RobustFT: Robust Supervised Fine-tuning for Large Language Models under Noisy Response
Junyu Luo, Xiao Luo, Kaize Ding, Jingyang Yuan, Zhiping Xiao, Ming Zhang
2024-12-24
Summary
This paper talks about RobustFT, a new framework designed to improve the fine-tuning of large language models (LLMs) by making them more effective at handling noisy data during training.
What's the problem?
When training LLMs for specific tasks, the data used often contains errors or 'noise' that can confuse the model and reduce its performance. This noise can come from mistakes in human annotations or inaccuracies from other models. As a result, there is a need for a method that helps LLMs learn better despite this noisy data.
What's the solution?
RobustFT addresses this problem by introducing a two-step process: first, it identifies and detects noise in the training data using a system of multiple expert models. Then, it cleans up this data by relabeling it based on reliable information. The framework also includes a mechanism to select only high-quality samples for fine-tuning, ensuring that the model learns from the best examples available.
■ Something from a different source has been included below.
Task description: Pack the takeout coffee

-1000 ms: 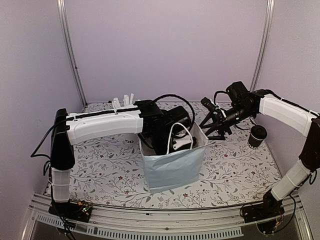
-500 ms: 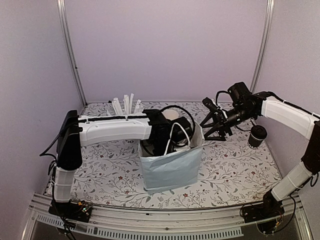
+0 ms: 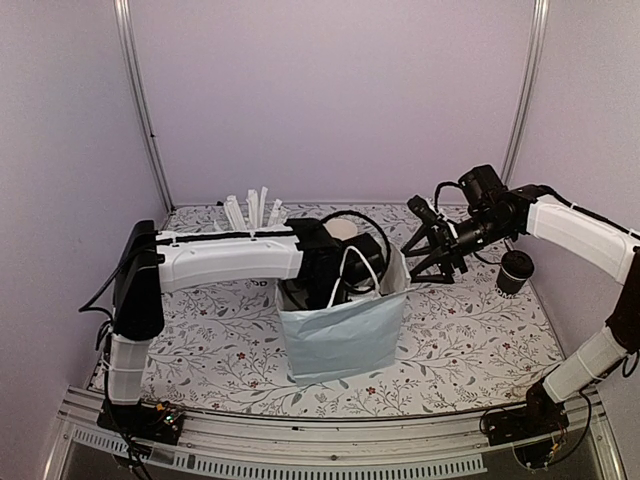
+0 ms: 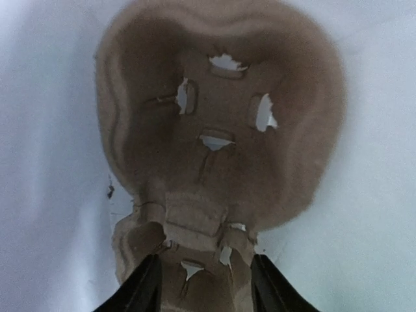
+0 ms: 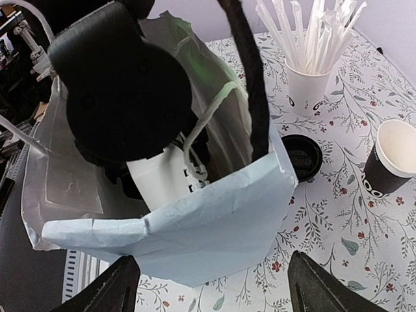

Extensive experiments show that RobustFT significantly improves model performance even when dealing with noisy data.
Why it matters?
This research is important because it enhances how LLMs can be trained in real-world situations where data is often imperfect. By improving the ability of these models to learn from noisy information, RobustFT can lead to better performance in various applications, making AI systems more reliable and effective.
Abstract
Supervised fine-tuning (SFT) plays a crucial role in adapting large language models (LLMs) to specific domains or tasks. However, as demonstrated by empirical experiments, the collected data inevitably contains noise in practical applications, which poses significant challenges to model performance on downstream tasks. Therefore, there is an urgent need for a noise-robust SFT framework to enhance model capabilities in downstream tasks. To address this challenge, we introduce a robust SFT framework (RobustFT) that performs noise detection and relabeling on downstream task data. For noise identification, our approach employs a multi-expert collaborative system with inference-enhanced models to achieve superior noise detection. In the denoising phase, we utilize a context-enhanced strategy, which incorporates the most relevant and confident knowledge followed by careful assessment to generate reliable annotations. Additionally, we introduce an effective data selection mechanism based on response entropy, ensuring only high-quality samples are retained for fine-tuning. Extensive experiments conducted on multiple LLMs across five datasets demonstrate RobustFT's exceptional performance in noisy scenarios.